§ The task
Return the data below exactly, please, but drop the pictures.

§ Stored data
···

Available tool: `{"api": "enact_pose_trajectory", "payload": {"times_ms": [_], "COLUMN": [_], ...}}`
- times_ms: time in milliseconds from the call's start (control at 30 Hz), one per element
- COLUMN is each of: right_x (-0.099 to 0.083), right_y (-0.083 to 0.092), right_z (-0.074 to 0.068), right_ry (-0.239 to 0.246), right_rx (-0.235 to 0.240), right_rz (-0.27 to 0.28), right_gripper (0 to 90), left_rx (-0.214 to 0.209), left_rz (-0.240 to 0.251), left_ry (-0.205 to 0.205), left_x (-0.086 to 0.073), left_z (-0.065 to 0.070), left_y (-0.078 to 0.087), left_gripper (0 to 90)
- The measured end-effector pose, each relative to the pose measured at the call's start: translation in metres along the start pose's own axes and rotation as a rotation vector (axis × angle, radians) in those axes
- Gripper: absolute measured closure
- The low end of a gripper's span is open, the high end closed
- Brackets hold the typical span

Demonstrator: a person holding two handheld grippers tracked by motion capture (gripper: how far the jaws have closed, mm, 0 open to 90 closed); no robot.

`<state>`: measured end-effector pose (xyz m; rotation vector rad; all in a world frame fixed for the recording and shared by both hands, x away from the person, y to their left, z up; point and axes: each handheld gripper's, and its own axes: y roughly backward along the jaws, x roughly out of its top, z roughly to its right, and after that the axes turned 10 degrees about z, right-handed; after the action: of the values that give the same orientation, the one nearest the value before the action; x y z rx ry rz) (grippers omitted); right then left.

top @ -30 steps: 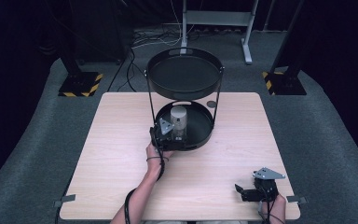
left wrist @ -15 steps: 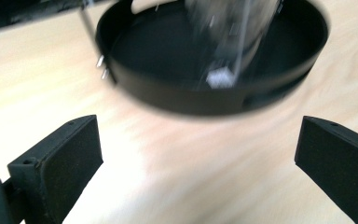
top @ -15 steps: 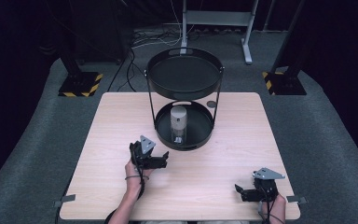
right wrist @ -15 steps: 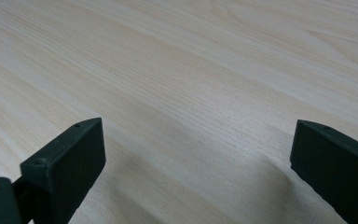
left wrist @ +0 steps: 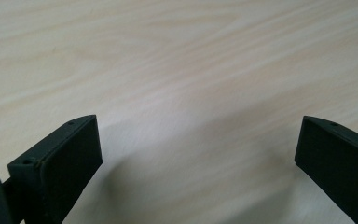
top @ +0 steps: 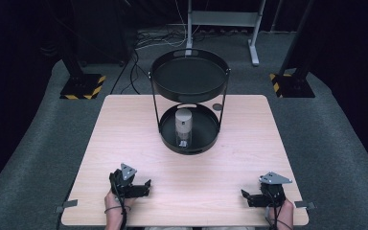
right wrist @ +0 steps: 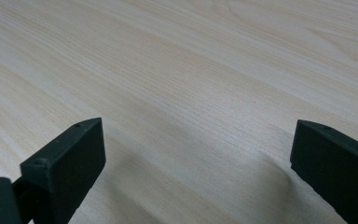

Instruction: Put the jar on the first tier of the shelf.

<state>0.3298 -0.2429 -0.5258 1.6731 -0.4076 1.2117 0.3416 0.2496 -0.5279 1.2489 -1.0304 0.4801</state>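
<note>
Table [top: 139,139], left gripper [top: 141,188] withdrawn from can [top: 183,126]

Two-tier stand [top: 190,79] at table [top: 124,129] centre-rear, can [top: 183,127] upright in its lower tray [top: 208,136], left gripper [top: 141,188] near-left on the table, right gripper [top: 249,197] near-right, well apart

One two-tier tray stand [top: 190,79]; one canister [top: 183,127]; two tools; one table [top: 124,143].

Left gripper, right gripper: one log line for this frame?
left gripper: open, empty, near table edge | right gripper: open, empty | canister: upright in lower tray
</note>
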Motion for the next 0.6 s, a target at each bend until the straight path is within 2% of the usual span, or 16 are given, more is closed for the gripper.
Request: {"api": "enact_pose_trajectory", "payload": {"times_ms": [133,167,600], "right_x": [0.0001,0.0001,-0.0002], "right_y": [-0.0005,-0.0006,0.0003], "right_z": [-0.0005,-0.0008,-0.0004], "right_ry": [0.005,0.007,0.007], "right_rx": [-0.003,-0.005,0.004], "right_rz": [-0.005,-0.006,0.004], "right_gripper": [2.6,2.6,2.5], "left_rx": [0.011,0.004,0.016], "left_rz": [-0.029,-0.037,-0.037], "left_ry": [0.011,0.033,0.048], "left_x": [-0.0046,-0.0057,-0.0047], "left_z": [-0.0056,-0.0083,-0.0086], "left_y": [0.0047,0.0057,0.0036], "left_gripper": [0.0,0.0,0.0]}}
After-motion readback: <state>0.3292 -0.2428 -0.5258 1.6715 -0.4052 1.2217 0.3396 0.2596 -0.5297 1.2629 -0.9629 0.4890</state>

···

§ Answer section
Available tool: `{"api": "enact_pose_trajectory", "payload": {"times_ms": [_], "COLUMN": [_], ...}}`
- times_ms: time in milliseconds from the call's start (control at 30 Hz), one per element
- COLUMN is each of: right_x (-0.099 to 0.083), right_y (-0.083 to 0.092), right_z (-0.074 to 0.068), right_ry (-0.239 to 0.246), right_rx (-0.235 to 0.240), right_rz (-0.27 to 0.28), right_gripper (0 to 90), left_rx (-0.214 to 0.209), left_rz (-0.240 to 0.251), left_ry (-0.205 to 0.205), left_x (-0.086 to 0.073), left_z (-0.065 to 0.070), left_y (-0.078 to 0.087), left_gripper (0 to 90)
- The measured end-effector pose, each relative to the pose measured at the call's start: translation in metres along the start pose's own axes and rotation as a rotation vector (axis × angle, radians) in those axes
- Gripper: absolute measured closure
- The low end of a gripper's span is open, the high end closed
- Brackets hold the typical span

Demonstrator: a person holding two handheld grippers tracked by motion capture (gripper: how far the jaws have closed, mm, 0 open to 90 closed); no robot.

`<state>`: measured end-effector pose (xyz m; rotation vector rad; all in a world frame fixed for the recording and shared by both hands, x away from the person, y to their left, z up; point and axes: each handheld gripper's, and its own axes: y roughly backward along the jaws, x roughly out of its top, z roughly to its right, and after that the axes turned 10 degrees about z, right-handed; after the action: of the values that give the same orientation, the one nearest the value before the action; x y z rx ry rz) (grippers omitted); right then left.

top @ -30 steps: 
left wrist @ -15 steps: 
top @ -15 steps: 
right wrist @ -15 steps: 
left wrist @ +0 steps: 
top @ +0 steps: 
right wrist @ +0 steps: 

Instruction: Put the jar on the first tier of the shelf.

<state>0.3298 -0.2429 -0.5258 1.6731 -0.4076 1.2117 0.3416 0.2496 -0.5279 1.2489 -1.0304 0.4801</state>
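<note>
Table [top: 139,139], left gripper [top: 141,188] withdrawn from can [top: 183,126]

Two-tier stand [top: 190,79] at table [top: 124,129] centre-rear, can [top: 183,127] upright in its lower tray [top: 208,136], left gripper [top: 141,188] near-left on the table, right gripper [top: 249,197] near-right, well apart

One two-tier tray stand [top: 190,79]; one canister [top: 183,127]; two tools; one table [top: 124,143].

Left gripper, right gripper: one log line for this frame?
left gripper: open, empty, near table edge | right gripper: open, empty | canister: upright in lower tray
</note>
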Motion for the next 0.6 s, a target at each bend until the straight path is within 2% of the usual span, or 16 are given, more is closed for the gripper.
Request: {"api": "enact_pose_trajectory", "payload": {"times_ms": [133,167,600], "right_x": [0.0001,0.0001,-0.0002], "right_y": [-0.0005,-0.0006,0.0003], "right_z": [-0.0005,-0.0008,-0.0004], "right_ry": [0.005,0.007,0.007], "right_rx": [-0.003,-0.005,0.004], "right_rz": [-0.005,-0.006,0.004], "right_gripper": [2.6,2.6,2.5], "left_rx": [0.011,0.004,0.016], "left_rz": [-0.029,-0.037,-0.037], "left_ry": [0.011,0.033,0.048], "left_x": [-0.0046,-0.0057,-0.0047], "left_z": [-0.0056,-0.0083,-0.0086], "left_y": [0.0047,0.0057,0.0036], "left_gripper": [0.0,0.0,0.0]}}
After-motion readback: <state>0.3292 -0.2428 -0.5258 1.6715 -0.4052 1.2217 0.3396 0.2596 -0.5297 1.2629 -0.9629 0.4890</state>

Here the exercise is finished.